Publié : 10h16 par Alicia Méchin

Crédit image: Pixabay

Une décision de justice récente en Italie pourrait bien faire trembler le modèle économique de Netflix.

Une association de consommateurs italienne a obtenu gain de cause contre la plateforme, contestant les hausses successives du prix des abonnements. La justice a estimé que ces augmentations étaient abusives, car elles ne respectaient pas le code de la consommation italien, qui interdit toute modification contractuelle sans justification claire.

Face à cette décision, Netflix a immédiatement fait appel. Mais si celui-ci échoue, les conséquences pourraient être lourdes : la plateforme pourrait être contrainte de rembourser entre 250 et 500 euros par abonné concerné. Une perspective qui soulève une question essentielle : cette situation pourrait-elle se reproduire ailleurs, notamment en France ?

La réponse est potentiellement oui. Les contrats d’abonnement de Netflix reposent sur des bases similaires dans toute l’Union européenne. Ils s’appuient notamment sur une directive européenne sur la protection des consommateurs, transposée dans les législations nationales. Ce cadre juridique vise à protéger les consommateurs contre les clauses abusives, en particulier celles qui créent un déséquilibre significatif entre l’entreprise et l’usager.

Concrètement, cela signifie qu’une entreprise ne peut pas modifier unilatéralement les termes d’un contrat — comme une hausse de prix — sans en expliquer clairement les raisons et sans en informer correctement ses clients. Si ces conditions ne sont pas respectées, la clause peut être jugée abusive. Dans ce cas, les abonnés disposent de recours pour contester la modification, voire obtenir un remboursement.

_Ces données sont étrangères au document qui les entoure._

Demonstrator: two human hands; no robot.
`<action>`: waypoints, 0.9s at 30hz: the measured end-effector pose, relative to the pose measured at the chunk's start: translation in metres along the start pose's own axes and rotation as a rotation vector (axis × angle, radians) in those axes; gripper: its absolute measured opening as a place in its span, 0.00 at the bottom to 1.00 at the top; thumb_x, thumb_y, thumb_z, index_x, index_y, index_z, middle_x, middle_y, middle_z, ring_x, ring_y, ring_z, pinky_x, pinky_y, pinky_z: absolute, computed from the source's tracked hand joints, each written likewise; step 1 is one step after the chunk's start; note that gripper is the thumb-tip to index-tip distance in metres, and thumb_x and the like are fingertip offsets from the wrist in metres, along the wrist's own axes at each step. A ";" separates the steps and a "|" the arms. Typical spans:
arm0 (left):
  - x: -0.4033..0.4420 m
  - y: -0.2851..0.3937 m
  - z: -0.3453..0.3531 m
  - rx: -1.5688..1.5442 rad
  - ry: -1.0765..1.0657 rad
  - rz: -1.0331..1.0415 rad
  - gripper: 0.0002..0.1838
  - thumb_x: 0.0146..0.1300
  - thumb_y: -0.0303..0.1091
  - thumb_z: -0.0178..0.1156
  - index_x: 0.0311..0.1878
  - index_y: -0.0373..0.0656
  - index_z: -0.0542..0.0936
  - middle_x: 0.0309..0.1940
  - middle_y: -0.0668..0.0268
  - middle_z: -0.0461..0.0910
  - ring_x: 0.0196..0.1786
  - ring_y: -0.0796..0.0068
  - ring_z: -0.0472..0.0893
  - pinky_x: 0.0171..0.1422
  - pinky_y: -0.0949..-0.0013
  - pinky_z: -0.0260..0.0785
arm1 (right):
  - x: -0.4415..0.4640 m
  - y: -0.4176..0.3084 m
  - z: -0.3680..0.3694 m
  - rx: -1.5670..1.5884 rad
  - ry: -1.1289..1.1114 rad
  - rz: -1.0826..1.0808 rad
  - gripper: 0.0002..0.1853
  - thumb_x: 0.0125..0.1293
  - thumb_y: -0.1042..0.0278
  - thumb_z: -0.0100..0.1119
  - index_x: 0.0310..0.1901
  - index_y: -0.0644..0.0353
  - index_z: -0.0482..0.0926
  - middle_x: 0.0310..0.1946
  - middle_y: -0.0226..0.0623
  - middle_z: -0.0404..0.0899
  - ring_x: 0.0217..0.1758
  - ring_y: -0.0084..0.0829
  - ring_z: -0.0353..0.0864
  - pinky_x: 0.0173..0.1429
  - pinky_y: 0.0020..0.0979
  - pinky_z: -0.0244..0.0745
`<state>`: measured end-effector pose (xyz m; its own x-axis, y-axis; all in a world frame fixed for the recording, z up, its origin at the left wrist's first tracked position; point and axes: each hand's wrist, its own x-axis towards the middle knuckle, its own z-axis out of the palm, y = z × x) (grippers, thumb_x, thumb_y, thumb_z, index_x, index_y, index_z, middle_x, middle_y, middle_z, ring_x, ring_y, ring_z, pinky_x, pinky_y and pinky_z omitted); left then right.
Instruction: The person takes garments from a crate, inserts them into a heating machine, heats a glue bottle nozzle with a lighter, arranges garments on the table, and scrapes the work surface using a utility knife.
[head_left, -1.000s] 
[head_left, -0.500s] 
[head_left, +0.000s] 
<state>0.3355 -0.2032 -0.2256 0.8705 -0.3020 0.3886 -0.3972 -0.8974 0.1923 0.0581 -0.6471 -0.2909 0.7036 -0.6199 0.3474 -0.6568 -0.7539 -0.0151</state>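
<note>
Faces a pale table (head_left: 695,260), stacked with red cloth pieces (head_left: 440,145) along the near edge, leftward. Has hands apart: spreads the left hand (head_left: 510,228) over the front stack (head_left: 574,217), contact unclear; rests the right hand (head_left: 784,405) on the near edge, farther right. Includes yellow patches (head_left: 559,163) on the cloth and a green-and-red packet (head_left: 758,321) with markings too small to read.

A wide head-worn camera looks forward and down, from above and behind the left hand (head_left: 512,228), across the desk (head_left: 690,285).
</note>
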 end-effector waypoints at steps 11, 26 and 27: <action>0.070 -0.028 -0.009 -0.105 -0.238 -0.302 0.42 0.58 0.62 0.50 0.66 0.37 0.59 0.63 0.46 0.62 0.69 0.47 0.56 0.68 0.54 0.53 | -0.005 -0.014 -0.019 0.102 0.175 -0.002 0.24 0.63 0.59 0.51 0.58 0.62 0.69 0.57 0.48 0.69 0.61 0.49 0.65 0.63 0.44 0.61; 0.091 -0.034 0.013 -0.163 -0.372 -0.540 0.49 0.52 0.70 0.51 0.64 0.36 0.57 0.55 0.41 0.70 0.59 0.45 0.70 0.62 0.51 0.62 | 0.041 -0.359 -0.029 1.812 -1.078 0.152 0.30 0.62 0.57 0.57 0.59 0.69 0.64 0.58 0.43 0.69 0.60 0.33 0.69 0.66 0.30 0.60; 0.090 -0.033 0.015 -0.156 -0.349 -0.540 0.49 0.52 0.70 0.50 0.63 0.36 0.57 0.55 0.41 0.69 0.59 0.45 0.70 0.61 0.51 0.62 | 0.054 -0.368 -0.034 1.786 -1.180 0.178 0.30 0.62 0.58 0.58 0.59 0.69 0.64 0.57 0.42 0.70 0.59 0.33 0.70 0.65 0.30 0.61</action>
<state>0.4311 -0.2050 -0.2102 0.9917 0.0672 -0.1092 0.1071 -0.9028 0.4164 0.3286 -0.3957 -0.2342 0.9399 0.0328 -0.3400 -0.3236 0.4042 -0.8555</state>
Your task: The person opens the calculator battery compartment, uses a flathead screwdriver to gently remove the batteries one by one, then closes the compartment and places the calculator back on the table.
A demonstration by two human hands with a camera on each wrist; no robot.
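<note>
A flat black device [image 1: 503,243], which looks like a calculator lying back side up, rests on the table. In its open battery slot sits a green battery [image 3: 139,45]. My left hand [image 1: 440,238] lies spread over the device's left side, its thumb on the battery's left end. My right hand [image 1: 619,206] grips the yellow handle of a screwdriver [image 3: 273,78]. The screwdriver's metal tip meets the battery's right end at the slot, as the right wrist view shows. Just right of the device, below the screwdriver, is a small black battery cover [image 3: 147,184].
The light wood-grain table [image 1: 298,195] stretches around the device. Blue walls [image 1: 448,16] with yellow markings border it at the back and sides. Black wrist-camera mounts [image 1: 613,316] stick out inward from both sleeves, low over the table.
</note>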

Ainsi, le précédent italien pourrait faire jurisprudence à l’échelle européenne. Les associations de consommateurs dans d’autres pays pourraient s’appuyer sur cette décision pour engager des actions similaires, en utilisant les mêmes arguments juridiques.

Au-delà du cas italien, c’est donc un principe européen qui est en jeu. Si des actions sont lancées en France, Netflix pourrait se retrouver confronté aux mêmes risques judiciaires. Pour les abonnés, cela ouvre la porte à d’éventuels remboursements, mais surtout à une meilleure protection face aux pratiques tarifaires des grandes plateformes numériques.